Observability is a crucial concept for nowadays systems. When you deploy your application to the cloud, you want to preserve its visibility to you. It is essential to detect any problems as early as possible and to be able to figure out the cause of them. Observability can help you with it. Moreover, it could identify issues before they affect your system or users encounter them. Another reason why it may be handy is various analyses. For example, you could investigate how users interact with your system.
There are a lot of discussions about what observability is and what is not. I don’t want to get deep into them. What is clear is that many services cannot be handled without any assistance.
Observability mainly consists of logs, metrics and distributed traces.
Observability is a measure of how well internal states of a system can be inferred from knowledge of its external outputs. (Wikipedia)
There are a lot of different commercial and open-source tools that work with logs, metrics and/or traces. Sometimes it is not easy to switch from one to another (for example, in dev and test environments). Or you may have multiple languages and want to use one monitoring tool for all services. So, we need a standard way to produce telemetry data and send it to different backends. OpenTelemetry can deal with these problems.
OpenTelemetry is a set of APIs, SDKs, tooling and integrations that are designed for the creation and management of telemetry data such as traces, metrics, and logs. (OpenTelemetry)
It is an open-source vendor-agnostic way to generate and export your telemetry data to different backends. So, you only once instrument your code and then change monitoring tools as you want.
I should note that for now, different components have different statuses.
Status | Tracing | Metrics | Logging |
---|---|---|---|
API | stable, feature-freeze | stable | draft |
SDK | stable | feature-freeze | draft |
Protocol | stable | stable | beta |
Sample
I’m going to show some code examples further, so need to create a test project. I’ll use plain ASP.NET Core application:
dotnet new web -n open-telemetry-in-dotnet
var builder = WebApplication.CreateBuilder(args);
var app = builder.Build();
app.MapGet("/", () => "Hello World!");
app.Run();
Source code is available on GitHub.
Distributed traces
We’ll start with more familiar distributed traces. They appeared in .NET some time ago, and you may see many posts about introducing traces to your application. I have such a post too 🙂. But now, I want to compare them with metrics API, so let’s look at a basic example.
First of all, we need to install some nuget-packages.
dotnet add package OpenTelemetry.Extensions.Hosting -v 1.0.0-rc8
dotnet add package OpenTelemetry.Instrumentation.AspNetCore -v 1.0.0-rc8
And register in the DI:
builder.Services.AddOpenTelemetryTracing(x =>
{
x.SetResourceBuilder(ResourceBuilder.CreateDefault().AddService("MyService"));
x.AddAspNetCoreInstrumentation();
});
I’m using one service to simplify this example.
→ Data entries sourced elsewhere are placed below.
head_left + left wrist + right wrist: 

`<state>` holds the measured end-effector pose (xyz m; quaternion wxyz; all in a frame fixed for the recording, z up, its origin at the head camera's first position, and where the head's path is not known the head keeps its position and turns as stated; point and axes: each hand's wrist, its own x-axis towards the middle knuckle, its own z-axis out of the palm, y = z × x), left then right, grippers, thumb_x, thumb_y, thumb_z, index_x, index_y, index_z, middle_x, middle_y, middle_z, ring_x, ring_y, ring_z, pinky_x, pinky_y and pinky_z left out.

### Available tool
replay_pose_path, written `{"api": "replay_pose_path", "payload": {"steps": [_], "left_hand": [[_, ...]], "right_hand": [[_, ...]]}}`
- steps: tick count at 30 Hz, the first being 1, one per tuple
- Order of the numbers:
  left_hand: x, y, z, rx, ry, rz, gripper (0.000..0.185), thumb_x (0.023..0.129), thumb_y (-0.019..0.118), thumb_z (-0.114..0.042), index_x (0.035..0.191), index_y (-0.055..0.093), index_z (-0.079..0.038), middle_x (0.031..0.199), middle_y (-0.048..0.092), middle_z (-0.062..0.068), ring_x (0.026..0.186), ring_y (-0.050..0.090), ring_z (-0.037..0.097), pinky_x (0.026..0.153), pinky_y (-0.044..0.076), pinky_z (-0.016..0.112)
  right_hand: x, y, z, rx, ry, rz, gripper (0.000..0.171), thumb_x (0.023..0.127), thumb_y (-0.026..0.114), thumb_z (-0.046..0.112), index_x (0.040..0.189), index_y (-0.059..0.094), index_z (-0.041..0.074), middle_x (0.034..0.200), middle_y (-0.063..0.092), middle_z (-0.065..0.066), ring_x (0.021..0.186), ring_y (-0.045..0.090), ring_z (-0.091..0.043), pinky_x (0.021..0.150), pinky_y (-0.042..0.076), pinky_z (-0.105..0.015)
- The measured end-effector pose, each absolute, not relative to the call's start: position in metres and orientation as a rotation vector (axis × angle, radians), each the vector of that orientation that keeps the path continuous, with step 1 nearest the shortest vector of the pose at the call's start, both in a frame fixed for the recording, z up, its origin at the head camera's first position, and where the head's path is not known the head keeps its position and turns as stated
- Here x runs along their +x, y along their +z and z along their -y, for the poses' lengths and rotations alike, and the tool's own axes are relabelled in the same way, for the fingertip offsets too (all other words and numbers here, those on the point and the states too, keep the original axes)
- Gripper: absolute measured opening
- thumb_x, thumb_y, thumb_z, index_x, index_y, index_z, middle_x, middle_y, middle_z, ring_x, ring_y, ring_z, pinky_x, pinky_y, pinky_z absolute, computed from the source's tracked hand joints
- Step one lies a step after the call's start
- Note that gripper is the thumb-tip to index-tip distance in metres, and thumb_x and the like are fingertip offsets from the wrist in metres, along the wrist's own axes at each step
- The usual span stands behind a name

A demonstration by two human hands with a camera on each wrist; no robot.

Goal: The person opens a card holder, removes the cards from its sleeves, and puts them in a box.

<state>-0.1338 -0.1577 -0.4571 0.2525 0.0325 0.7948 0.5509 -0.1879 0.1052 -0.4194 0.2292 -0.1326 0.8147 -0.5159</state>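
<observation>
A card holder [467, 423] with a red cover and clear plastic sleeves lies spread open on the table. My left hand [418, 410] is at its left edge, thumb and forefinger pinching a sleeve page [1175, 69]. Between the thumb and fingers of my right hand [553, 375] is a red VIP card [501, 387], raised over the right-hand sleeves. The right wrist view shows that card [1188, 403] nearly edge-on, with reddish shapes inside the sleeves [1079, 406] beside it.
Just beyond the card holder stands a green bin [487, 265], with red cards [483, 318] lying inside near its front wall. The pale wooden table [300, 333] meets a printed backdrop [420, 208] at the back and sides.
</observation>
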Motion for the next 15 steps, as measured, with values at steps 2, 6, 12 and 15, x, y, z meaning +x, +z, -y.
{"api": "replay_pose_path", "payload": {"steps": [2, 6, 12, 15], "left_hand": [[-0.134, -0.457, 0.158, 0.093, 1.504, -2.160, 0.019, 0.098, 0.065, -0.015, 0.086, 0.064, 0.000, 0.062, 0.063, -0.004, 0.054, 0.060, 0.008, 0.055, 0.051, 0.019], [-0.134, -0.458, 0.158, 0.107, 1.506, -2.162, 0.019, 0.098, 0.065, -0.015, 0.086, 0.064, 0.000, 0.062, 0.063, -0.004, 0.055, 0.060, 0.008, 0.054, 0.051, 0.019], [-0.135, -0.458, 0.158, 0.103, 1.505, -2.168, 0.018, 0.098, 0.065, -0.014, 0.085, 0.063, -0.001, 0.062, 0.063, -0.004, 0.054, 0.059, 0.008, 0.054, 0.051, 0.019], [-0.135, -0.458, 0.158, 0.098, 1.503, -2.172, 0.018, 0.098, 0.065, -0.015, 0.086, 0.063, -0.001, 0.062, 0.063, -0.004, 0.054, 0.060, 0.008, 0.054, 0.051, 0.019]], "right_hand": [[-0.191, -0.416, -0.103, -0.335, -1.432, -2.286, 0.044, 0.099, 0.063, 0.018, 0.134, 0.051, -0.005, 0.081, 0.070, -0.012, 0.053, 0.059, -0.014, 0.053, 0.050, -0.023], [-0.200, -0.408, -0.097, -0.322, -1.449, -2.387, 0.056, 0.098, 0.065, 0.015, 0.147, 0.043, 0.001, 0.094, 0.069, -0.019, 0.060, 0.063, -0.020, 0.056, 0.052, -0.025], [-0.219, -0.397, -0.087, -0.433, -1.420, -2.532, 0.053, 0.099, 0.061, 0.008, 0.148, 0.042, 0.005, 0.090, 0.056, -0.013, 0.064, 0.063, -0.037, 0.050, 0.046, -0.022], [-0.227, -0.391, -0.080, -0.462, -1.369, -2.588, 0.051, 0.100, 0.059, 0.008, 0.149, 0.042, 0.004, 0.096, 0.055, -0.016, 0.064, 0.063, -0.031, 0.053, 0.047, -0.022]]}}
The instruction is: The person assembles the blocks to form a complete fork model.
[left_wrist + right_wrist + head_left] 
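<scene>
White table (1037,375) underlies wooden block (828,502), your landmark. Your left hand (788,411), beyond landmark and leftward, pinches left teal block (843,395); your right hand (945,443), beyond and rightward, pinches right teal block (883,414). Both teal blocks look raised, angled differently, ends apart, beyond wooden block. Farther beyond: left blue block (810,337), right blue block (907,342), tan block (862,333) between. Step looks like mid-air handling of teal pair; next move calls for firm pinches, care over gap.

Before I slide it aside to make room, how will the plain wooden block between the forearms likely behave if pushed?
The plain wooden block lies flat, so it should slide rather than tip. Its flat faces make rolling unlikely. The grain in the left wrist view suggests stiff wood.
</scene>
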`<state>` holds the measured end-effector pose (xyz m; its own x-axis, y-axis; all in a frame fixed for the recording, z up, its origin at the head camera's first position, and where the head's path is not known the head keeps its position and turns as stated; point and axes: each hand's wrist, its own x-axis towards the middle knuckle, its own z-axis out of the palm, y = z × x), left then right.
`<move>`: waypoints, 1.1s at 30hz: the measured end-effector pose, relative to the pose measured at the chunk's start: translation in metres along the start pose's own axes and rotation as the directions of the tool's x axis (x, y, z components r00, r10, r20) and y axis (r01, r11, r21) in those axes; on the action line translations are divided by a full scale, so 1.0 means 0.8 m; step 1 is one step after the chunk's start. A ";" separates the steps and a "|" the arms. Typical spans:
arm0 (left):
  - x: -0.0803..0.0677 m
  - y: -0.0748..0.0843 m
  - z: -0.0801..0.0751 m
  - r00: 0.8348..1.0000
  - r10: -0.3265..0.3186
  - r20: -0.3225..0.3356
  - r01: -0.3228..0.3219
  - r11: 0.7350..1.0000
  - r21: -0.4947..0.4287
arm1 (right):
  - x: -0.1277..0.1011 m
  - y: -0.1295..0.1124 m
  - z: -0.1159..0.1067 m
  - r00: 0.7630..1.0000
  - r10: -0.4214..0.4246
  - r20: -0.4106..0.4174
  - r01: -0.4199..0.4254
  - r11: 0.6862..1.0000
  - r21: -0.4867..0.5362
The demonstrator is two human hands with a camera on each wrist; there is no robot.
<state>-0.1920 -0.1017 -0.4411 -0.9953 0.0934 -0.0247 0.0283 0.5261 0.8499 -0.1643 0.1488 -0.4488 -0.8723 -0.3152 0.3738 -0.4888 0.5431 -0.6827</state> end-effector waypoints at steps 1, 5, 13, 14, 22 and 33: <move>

Of course, the primary purpose of distributed tracing is to “connect” different parts of your system and trace the request through them. So, in real scenarios, you should instrument all your services.
Another simplification is using only APS.NET Core instrumentation. As I said, traces should go all the way across your system. So, it would be best if you instrumented all your communication libraries and databases. Some examples you can find here. If you want to produce your own traces, you simply have to create a new ActivitySource
, add it to the DI and start activities wherever you want.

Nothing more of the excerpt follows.